Li com atenção e cuidado o texto do psicólogo Alexandre Coimbra do Amaral (veja aqui) sobre um congresso de Medicina de Família que ele havia participado alguns dias antes. Seu relato é de vívido encantamento com a convivência entre médicos e agentes de saúde, o respeito à amamentação, o contato com outros discursos, a abordagem corajosa e respeitosa da questão de gênero e a quebra do paradigma do “palestrante como dono de um saber”, rompendo sua verticalidade e propondo um ambiente de trocas horizontais, onde a plateia era constantemente convidada a participar do debate e questionar as ideias propostas.

O texto emocional, sensível e otimista escrito pelo Alexandre desnuda dois aspectos fundamentais: em primeiro lugar aponta para a esperança de uma medicina mais integrada com os outros saberes e menos encastelada no Olimpo das castas superiores. Em segundo lugar a dura realidade de reconhecer que este tipo de congresso é uma ínfima amostragem, um grão de areia perdido na praia dos congressos médicos. Arrisco afirmar que 99% dos médicos nunca ouviram falar de um ambiente de saudável encontro profissional como este e suspeito que a imensa maioria, ao ler este relato, sentirá desconforto com a promiscuidade descrita em suas poucas linhas.

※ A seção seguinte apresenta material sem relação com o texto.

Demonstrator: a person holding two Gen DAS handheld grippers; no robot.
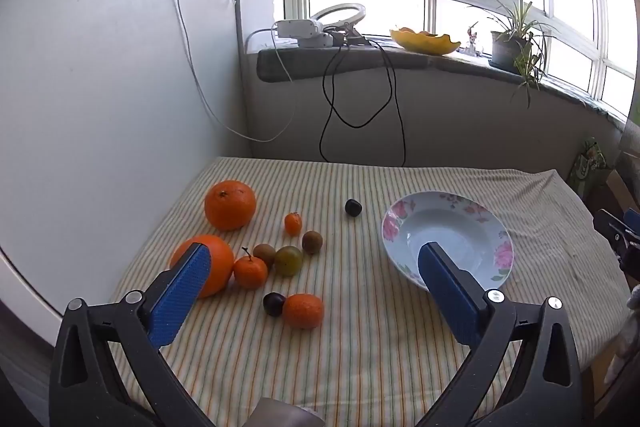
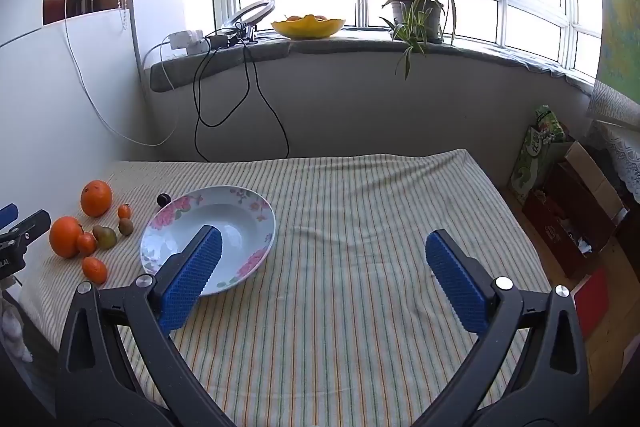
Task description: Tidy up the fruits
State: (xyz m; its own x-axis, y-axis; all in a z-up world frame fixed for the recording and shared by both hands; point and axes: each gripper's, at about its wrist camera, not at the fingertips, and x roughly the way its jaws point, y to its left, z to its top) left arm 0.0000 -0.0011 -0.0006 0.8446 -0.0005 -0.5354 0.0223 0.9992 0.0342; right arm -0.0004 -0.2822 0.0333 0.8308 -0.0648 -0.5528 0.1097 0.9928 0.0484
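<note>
Fruits lie on the striped tablecloth at the left: two large oranges [image 1: 230, 205] [image 1: 216, 259], small tangerines [image 1: 303, 311] [image 1: 250, 271], a tiny orange fruit [image 1: 293, 223], two brown kiwis [image 1: 312, 242], a green-brown fruit [image 1: 288, 260] and two dark plums [image 1: 353, 207] [image 1: 274, 303]. A floral white plate [image 1: 472, 223] lies empty to their right; it also shows in the right wrist view [image 2: 240, 211]. My left gripper [image 1: 316, 263] is open above the fruits. My right gripper [image 2: 324, 251] is open and empty, just right of the plate.
A white panel [image 1: 100, 107] stands along the table's left side. Behind the table is a windowsill with a yellow fruit bowl [image 2: 308, 26], a potted plant [image 2: 418, 11], chargers and hanging cables [image 2: 240, 95]. Boxes and bags [image 2: 560, 195] stand on the floor at the right.
</note>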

A Medicina não é apenas um saber construído pelos milênios de contato com a dor e o sofrimento, onde a ciência é tão somente a ferramenta mais nova; ela é principalmente um sistema de poder – o biopoder – que age para moldar a sociedade de acordo com os valores vigentes. De uma certa forma ela é uma potente mantenedora e disseminadora dos valores do patriarcado. A Medicina é conservadora e “careta”, e não por acaso seus próceres são assim escolhidos. Basta olhar uma foto dos representantes da corporação – quase a totalidade de homens, brancos e de classe média alta – para adivinhar quais valores impregnam seu entendimento da arte de curar.

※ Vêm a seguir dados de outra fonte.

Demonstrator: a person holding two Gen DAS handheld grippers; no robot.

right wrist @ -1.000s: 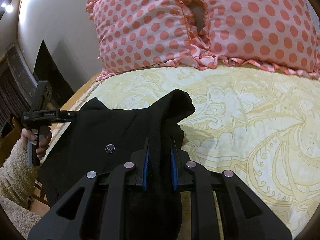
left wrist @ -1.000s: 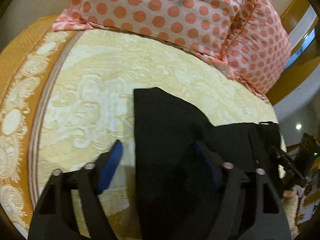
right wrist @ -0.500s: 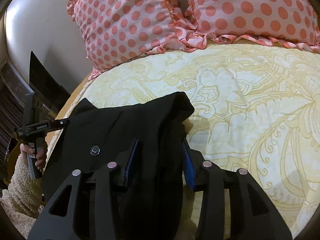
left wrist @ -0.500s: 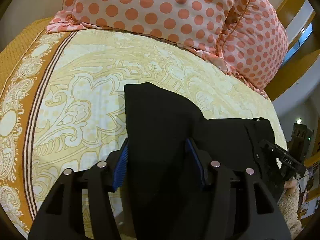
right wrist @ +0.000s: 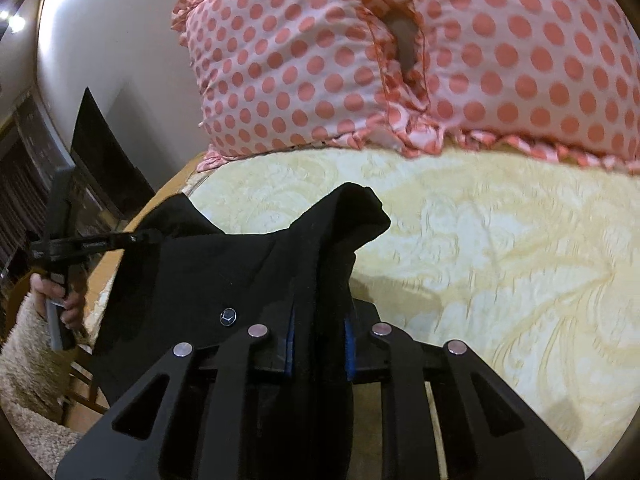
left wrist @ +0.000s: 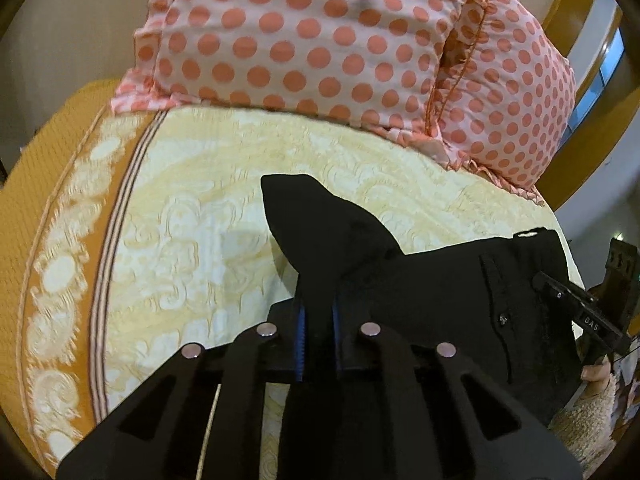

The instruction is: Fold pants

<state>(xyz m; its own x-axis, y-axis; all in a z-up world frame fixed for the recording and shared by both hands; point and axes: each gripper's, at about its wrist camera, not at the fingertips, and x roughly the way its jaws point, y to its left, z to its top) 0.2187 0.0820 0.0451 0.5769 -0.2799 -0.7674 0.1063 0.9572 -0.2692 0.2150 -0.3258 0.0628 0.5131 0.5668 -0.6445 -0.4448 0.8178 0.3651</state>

Congressos de Medicina de Família (já palestrei em alguns) e de humanização do nascimento (algumas centenas) são fatalmente marginais; situam-se à margem do poder e surgem como sua sombra. Onde quer que o autoritarismo e o dogmatismo médico prevaleçam lá estarão aqueles que discordam dessa visão de mundo e que ousam apresentar sua alternativa. Entretanto, o moedor de carnes da escola médica – como ritual transformativo – vai moldar os médicos para o que desejamos que se tornem: legítimos defensores dos nossos valores a quem, em troca, daremos um assento especial no Olimpo das castas. Somente uns poucos corajosos ousarão questionar as normas e códigos que regem sua prática. São eles os hereges e párias, a quem a corporação olhará com desdém e tratará como ameaças.

Para mudar os médicos é necessário mudar a sociedade e os valores nela inseridos, pois que aqueles são o reflexo desta cultura, e a ela respondem. Em um futuro distante, a Medicina ainda vai existir, pois que ela também se expressa como “fraternidade instrumentalizada”, porém os encontros daqueles que se preocupam com seus resultados e seus rumos estarão muito mais próximos da descrição do Alexandre do que os festivais de vaidade e mercantilismo que testemunhamos hoje em dia.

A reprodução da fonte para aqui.